TASK INSTRUCTIONS ->
Give an unaltered copy of the listing below, minus its pictures.

AVAILABLE DATA ->
• • •

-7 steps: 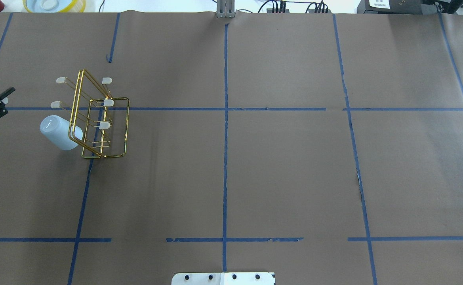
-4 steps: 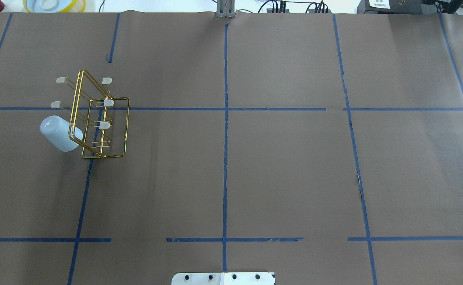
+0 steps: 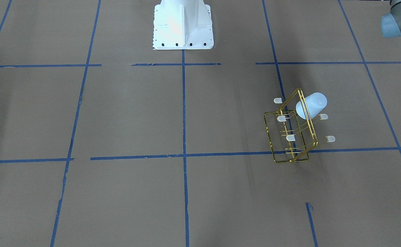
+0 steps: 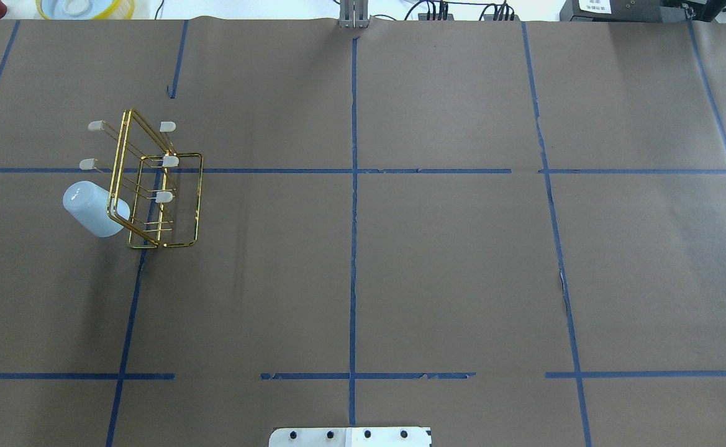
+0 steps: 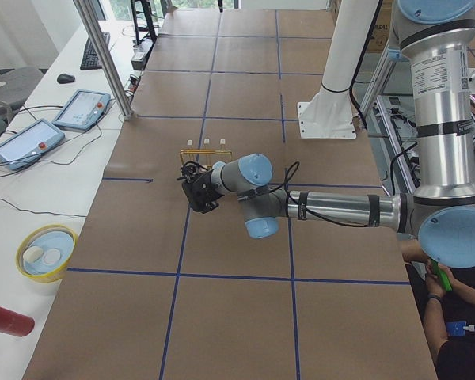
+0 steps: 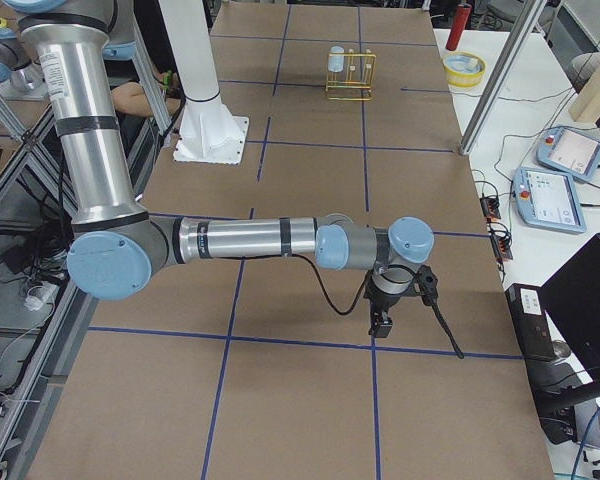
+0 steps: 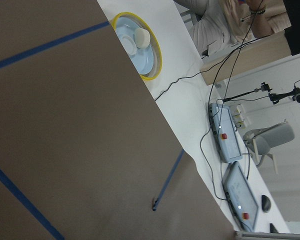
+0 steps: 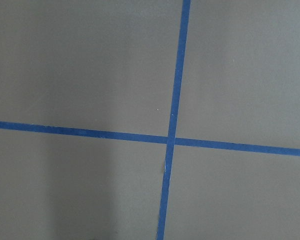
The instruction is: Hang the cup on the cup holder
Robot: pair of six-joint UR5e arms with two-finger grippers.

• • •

TASK ANSWER ->
-7 steps: 
-4 steps: 
+0 steps: 
+0 steps: 
+0 steps: 
+0 steps: 
+0 steps: 
+0 steps: 
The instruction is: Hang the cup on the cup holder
Robot: pair of six-joint UR5e arms with two-finger grippers.

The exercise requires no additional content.